Use a unique filename to save temp ckpt in tuner (#9682)

* unique filename * chlog * update tests
2021-09-25 16:58:51 +05:30 · 2021-09-25 16:58:51 +05:30 · a3def9d228
parent 5395cebc51
commit a3def9d228
5 changed files with 10 additions and 3 deletions
--- a/CHANGELOG.md
+++ b/CHANGELOG.md
@ -230,6 +230,9 @@ The format is based on [Keep a Changelog](http://keepachangelog.com/en/1.0.0/).
 - `seed_everything` now fails when an invalid seed value is passed instead of selecting a random seed ([#8787](https://github.com/PyTorchLightning/pytorch-lightning/pull/8787))


+- Use a unique filename to save temp ckpt in tuner ([#96827](https://github.com/PyTorchLightning/pytorch-lightning/pull/9682))
+
+
 ### Deprecated

 - Deprecated `LightningModule.summarize()` in favor of `pytorch_lightning.utilities.model_summary.summarize()`
--- a/pytorch_lightning/tuner/batch_size_scaling.py
+++ b/pytorch_lightning/tuner/batch_size_scaling.py
@ -13,6 +13,7 @@
 # limitations under the License
 import logging
 import os
+import uuid
 from typing import Optional, Tuple

 import pytorch_lightning as pl
@ -63,7 +64,7 @@ def scale_batch_size(
    __scale_batch_reset_params(trainer, model, steps_per_trial)

    # Save initial model, that is loaded after batch size is found
-    save_path = os.path.join(trainer.default_root_dir, "scale_batch_size_temp_model.ckpt")
+    save_path = os.path.join(trainer.default_root_dir, f"scale_batch_size_temp_model_{uuid.uuid4()}.ckpt")
    trainer.save_checkpoint(str(save_path))

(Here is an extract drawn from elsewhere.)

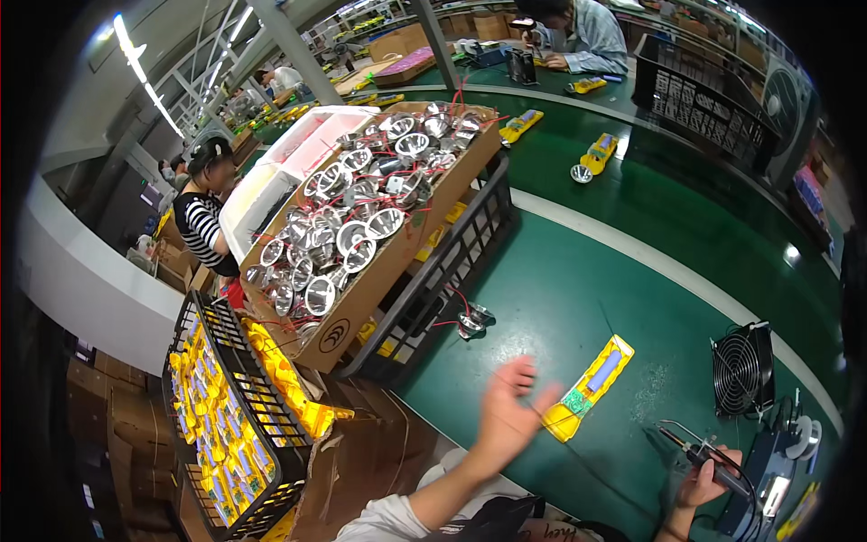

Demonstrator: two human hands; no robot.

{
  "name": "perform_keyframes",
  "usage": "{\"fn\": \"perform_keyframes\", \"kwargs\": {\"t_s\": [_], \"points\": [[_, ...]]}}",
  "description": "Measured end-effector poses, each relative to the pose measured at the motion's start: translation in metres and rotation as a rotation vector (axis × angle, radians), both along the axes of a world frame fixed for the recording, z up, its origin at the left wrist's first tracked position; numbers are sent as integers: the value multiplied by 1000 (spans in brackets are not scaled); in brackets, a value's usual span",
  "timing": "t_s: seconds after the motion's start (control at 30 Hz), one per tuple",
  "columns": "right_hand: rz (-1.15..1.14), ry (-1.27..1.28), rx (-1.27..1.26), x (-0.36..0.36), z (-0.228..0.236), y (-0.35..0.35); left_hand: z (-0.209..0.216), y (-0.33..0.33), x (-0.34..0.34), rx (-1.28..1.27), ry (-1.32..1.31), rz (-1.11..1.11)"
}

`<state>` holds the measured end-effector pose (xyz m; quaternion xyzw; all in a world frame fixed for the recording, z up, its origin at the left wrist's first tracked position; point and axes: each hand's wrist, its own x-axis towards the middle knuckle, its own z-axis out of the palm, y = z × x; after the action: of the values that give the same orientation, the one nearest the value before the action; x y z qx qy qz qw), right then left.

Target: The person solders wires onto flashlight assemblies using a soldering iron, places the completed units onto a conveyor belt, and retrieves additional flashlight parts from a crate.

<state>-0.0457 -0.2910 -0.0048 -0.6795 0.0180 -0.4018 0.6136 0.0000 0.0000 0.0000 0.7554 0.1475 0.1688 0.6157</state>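
On the green bench in front of me lies a yellow plastic housing [616, 350] with a blue cylindrical battery [604, 371] and a small green circuit board [575, 403] inside. My left hand [508, 414] hovers just left of its near end, fingers apart and slightly blurred, holding nothing. At the lower right, my right hand [703, 482] is wrapped round a soldering iron [722, 470] with a thin metal tube near its tip. Two silvery reflectors [473, 320] with red wires rest farther up the bench.
A cardboard box [404, 262] of wired reflectors sits over a black crate [452, 262] at left. Another black crate [237, 379] holds yellow housings. A black fan [742, 370] and a soldering station [763, 488] stand right. Beyond, housings lie on a green conveyor [668, 194]; a person [578, 41] works there.
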Motion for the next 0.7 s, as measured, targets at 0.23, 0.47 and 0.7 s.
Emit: {"fn": "perform_keyframes", "kwargs": {"t_s": [0.23, 0.47, 0.7], "points": [[86, 109, 18, -2, -4, 4, -14, 67, 29, -144, -90, 211], [53, 85, 35, -1, -8, 0, -21, 71, 42, -84, -95, 154], [66, 185, 20, -1, -5, 3, -11, 65, 32, 240, -198, 23]]}}
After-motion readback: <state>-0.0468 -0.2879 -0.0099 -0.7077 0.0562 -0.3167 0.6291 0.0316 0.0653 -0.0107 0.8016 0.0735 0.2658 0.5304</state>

    if trainer.progress_bar_callback:
--- a/pytorch_lightning/tuner/lr_finder.py
+++ b/pytorch_lightning/tuner/lr_finder.py
@ -14,6 +14,7 @@
 import importlib
 import logging
 import os
+import uuid
 from functools import wraps
 from typing import Callable, Optional, Sequence

@ -208,7 +209,7 @@ def lr_find(
    if update_attr:
        lr_attr_name = _determine_lr_attr_name(trainer, model)

-    save_path = os.path.join(trainer.default_root_dir, "lr_find_temp_model.ckpt")
+    save_path = os.path.join(trainer.default_root_dir, f"lr_find_temp_model_{uuid.uuid4()}.ckpt")

    __lr_finder_dump_params(trainer, model)

--- a/tests/tuner/test_lr_finder.py
+++ b/tests/tuner/test_lr_finder.py
@ -57,7 +57,7 @@ def test_model_reset_correctly(tmpdir):
            torch.eq(before_state_dict[key], after_state_dict[key])
        ), "Model was not reset correctly after learning rate finder"

-    assert not os.path.exists(tmpdir / "lr_find_temp_model.ckpt")
+    assert not any(f for f in os.listdir(tmpdir) if f.startswith("lr_find_temp_model"))


 def test_trainer_reset_correctly(tmpdir):
--- a/tests/tuner/test_scale_batch_size.py
+++ b/tests/tuner/test_scale_batch_size.py
@ -91,6 +91,8 @@ def test_model_reset_correctly(tmpdir):
            torch.eq(before_state_dict[key], after_state_dict[key])
        ), "Model was not reset correctly after scaling batch size"

+    assert not any(f for f in os.listdir(tmpdir) if f.startswith("scale_batch_size_temp_model"))
+

 def test_trainer_reset_correctly(tmpdir):
    """Check that all trainer parameters are reset correctly after scaling batch size."""